For now we see in a mirror, dimly, but then we will see face to face. Now I know only in part; then I will know fully, even as I have been fully known.

(I Corinthians 13:12, The New Revised Standard Version)

As usual, the turning of the page from one year to the next gets us thinking about the resolutions we need to make in order to improve our lives, be better at doing what we say is important, or muzzle the people who lovingly nag us into a more acceptable set of habits. I’ve never had much luck with resolutions myself, unless you count the ones that start with a bunch of “whereas’s” and end with just as many “therefore be it resolveds.” (If you check with either Susan or me, you will find that we ascribe to the principle that “Roberts Rules rule!)

But as the English language has been adjusting to technology, an interesting change has been taking place. When we use the word resolution now, we are more likely to be speaking of the screens on our devices than we are of some oath or promise to live differently. The number of pixels (not even a word until around 1969) gives us an idea of the resolution of an image that will appear on the screen we are watching. The word “pixel” is a compound abbreviated contraction of the two words “pictures” and “element,” allowing Pixar to change it even more and make Toy Story 1-3, but I digress.

In Paul’s letters to the Corinthians, he reminds the new community of faith that even though they don’t know everything, can’t tell what will happen next, and have to constantly wrestle with a human nature that seems to be at odds with what God wants, things will eventually get clearer. In essence, they will have better resolution, spiritually speaking. This will happen, “when the complete comes.”

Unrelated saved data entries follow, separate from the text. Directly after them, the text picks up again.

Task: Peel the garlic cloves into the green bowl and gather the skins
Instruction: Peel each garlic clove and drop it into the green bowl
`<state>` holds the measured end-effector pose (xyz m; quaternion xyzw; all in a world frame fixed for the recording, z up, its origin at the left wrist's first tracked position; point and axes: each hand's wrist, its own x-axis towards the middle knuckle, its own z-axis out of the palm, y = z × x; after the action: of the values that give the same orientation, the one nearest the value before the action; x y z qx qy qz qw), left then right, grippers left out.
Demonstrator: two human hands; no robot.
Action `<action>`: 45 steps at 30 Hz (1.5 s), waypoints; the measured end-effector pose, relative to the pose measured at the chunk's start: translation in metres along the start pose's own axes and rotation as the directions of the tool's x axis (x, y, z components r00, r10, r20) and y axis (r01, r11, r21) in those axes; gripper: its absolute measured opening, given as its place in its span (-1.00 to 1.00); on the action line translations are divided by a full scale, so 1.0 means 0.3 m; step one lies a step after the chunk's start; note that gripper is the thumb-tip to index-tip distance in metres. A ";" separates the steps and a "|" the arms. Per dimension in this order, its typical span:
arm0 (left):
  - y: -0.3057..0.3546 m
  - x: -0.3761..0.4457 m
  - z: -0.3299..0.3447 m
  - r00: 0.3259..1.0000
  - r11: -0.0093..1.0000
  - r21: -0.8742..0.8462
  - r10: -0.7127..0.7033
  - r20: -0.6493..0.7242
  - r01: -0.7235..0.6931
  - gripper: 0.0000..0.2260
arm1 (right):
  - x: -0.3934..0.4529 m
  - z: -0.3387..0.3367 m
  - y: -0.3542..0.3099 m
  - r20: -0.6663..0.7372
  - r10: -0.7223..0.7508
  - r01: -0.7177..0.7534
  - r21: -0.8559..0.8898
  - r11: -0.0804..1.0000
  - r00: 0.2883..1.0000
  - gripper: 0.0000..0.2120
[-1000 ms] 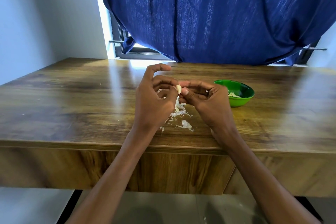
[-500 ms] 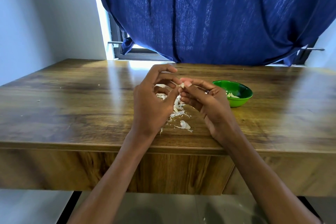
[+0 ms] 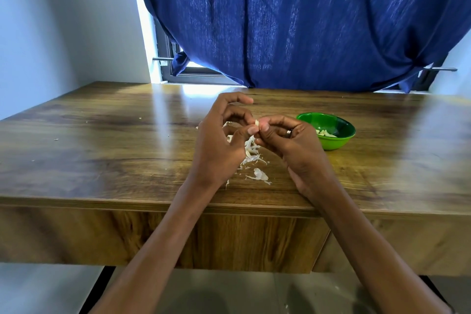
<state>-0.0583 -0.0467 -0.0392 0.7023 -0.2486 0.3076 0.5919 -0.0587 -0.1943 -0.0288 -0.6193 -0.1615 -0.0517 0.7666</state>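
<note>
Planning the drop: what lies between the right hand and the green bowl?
Head view: bare table only between the right hand and the green bowl.

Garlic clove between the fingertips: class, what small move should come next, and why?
Probably pull the last skin off. The garlic clove is pinched between the left hand and right hand above the skins on the table; whether it is fully bare is hard to tell. Then it goes right, into the green bowl, which already holds peeled cloves.
</note>
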 end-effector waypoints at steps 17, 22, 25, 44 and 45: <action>-0.004 0.000 0.002 0.990 0.985 0.154 0.097 -0.103 -0.080 -0.71 | -0.008 0.020 -0.007 0.006 -0.066 0.066 -0.012 0.998 0.998 -0.90; -0.001 -0.001 0.005 0.991 0.979 0.195 0.081 -0.105 -0.059 -0.67 | -0.006 0.020 -0.003 0.006 -0.064 0.064 -0.018 0.998 0.998 -0.93; 0.000 -0.004 0.006 0.991 0.973 0.224 0.085 -0.101 -0.061 -0.66 | -0.003 0.021 0.000 0.004 -0.073 0.073 -0.032 0.997 0.997 -0.93; 0.023 -0.002 0.015 0.977 0.920 0.348 0.210 -0.046 -0.181 -0.62 | -0.013 0.020 -0.009 0.025 -0.120 0.121 -0.051 0.991 0.992 -0.71; 0.023 -0.002 0.014 0.975 0.918 0.351 0.218 -0.051 -0.187 -0.63 | -0.013 0.019 -0.010 0.030 -0.118 0.119 -0.059 0.991 0.993 -0.70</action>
<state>-0.0631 -0.0519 -0.0355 0.7511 -0.2357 0.4367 0.4355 -0.0644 -0.1898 -0.0262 -0.6322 -0.2064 -0.0939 0.7409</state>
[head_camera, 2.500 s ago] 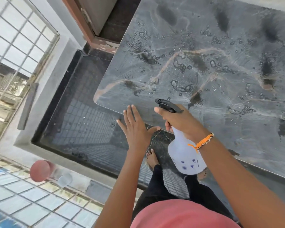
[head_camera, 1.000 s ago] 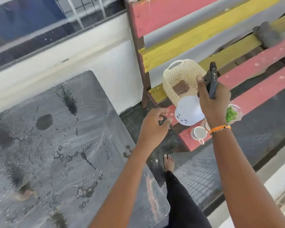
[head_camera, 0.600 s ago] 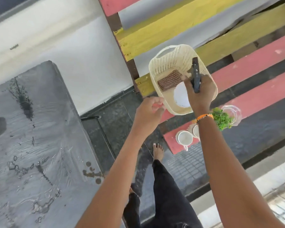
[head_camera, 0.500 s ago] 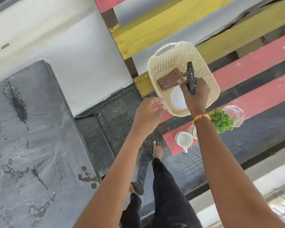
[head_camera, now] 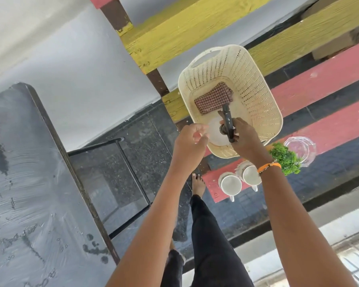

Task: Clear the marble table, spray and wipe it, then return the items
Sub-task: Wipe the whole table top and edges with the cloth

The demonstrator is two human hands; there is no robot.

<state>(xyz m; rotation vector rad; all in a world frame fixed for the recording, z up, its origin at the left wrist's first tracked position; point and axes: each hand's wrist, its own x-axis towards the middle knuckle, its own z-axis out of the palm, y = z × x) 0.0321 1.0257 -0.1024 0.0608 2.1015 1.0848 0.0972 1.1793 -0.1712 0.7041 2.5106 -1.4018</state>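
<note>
My right hand point(head_camera: 245, 137) grips the black trigger head of the white spray bottle point(head_camera: 216, 131), which stands low inside the cream plastic basket point(head_camera: 255, 88) on the bench. A folded checked cloth point(head_camera: 212, 98) lies in the basket just beyond the bottle. My left hand point(head_camera: 190, 143) hovers at the basket's near left rim, fingers loosely curled, holding nothing. The wet marble table point(head_camera: 29, 193) lies to the left, its top streaked with spray and droplets.
The red and yellow slatted bench point(head_camera: 319, 79) carries two white cups point(head_camera: 239, 182), a small green plant point(head_camera: 286, 158) and a clear glass dish point(head_camera: 299, 148). A black metal frame point(head_camera: 129, 172) stands on the dark floor between table and bench. My bare foot point(head_camera: 198, 183) rests by the bench.
I turned from the table to the bench. My right hand carried the spray bottle over and lowered it into the basket; my left hand came along to the basket's rim.
</note>
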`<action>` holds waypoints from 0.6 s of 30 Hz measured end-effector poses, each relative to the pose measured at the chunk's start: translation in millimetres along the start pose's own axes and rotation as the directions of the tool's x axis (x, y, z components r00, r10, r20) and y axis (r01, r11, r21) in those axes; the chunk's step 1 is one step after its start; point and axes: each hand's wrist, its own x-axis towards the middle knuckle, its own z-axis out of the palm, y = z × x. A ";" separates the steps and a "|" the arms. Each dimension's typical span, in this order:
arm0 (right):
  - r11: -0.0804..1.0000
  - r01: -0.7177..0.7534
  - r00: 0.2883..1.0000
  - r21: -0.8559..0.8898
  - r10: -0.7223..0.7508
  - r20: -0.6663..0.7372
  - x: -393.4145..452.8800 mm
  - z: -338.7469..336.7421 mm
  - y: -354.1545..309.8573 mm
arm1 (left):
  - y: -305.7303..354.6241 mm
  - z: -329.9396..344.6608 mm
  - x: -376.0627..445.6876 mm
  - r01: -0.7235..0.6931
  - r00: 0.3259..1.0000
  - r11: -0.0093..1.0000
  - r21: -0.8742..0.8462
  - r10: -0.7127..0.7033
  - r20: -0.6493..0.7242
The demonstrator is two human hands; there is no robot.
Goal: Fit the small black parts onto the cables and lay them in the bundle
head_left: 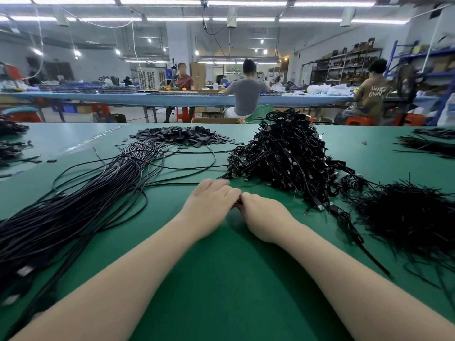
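My left hand (211, 203) and my right hand (262, 215) meet at the middle of the green table (221, 279), fingertips together. Between them shows a small black piece (238, 204) that both hands pinch; whether it is a part or a cable end is hidden. A heap of small black parts (182, 136) lies at the far middle. A long bundle of black cables (73, 207) runs from there down to the left. A tangled pile of black cables (290, 156) sits just beyond and right of my hands.
A spiky pile of thin black pieces (413, 222) lies at the right. More black cables sit at the far right (428, 143) and far left (12, 146) edges. Several people sit at a blue bench (123, 97) behind the table.
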 end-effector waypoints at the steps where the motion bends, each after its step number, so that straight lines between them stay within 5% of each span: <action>1: 1.000 0.014 1.000 -0.001 -0.014 -0.001 0.0 0.0 0.6 | -1.2 -1.4 -0.6 -0.004 0.998 1.000 -0.014 0.005 0.063; 7: 0.996 0.091 0.996 0.009 -0.091 0.001 -2.1 -2.6 1.8 | 3.8 -12.7 1.7 -0.025 0.987 0.995 0.093 0.009 0.162; 12: 0.959 0.158 0.979 -0.233 -0.183 -0.089 -0.8 -5.5 0.7 | 7.0 -4.3 3.2 0.041 0.970 0.987 0.154 -0.076 0.229; 18: 0.885 0.193 0.958 -0.423 -0.263 -0.112 -1.3 -12.5 1.2 | 2.7 -11.3 6.6 0.107 0.936 0.994 -0.023 -0.093 0.338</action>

Today, we wonder if the amount of time we and our children spend on our screens is healthy. The experts have different opinions on this, but it seems to boil down to how much time we spend interacting with real live human beings. It is not the presence of screens in our lives, but the absence of community that seems to be detrimental. Maybe Paul was on to something when he pointed to the time when we will see “face to face.” It is community that is important and the abilities that we develop and experience we acquire when we live together, navigating our differences and tolerating each other’s annoying habits…which brings us back to resolutions.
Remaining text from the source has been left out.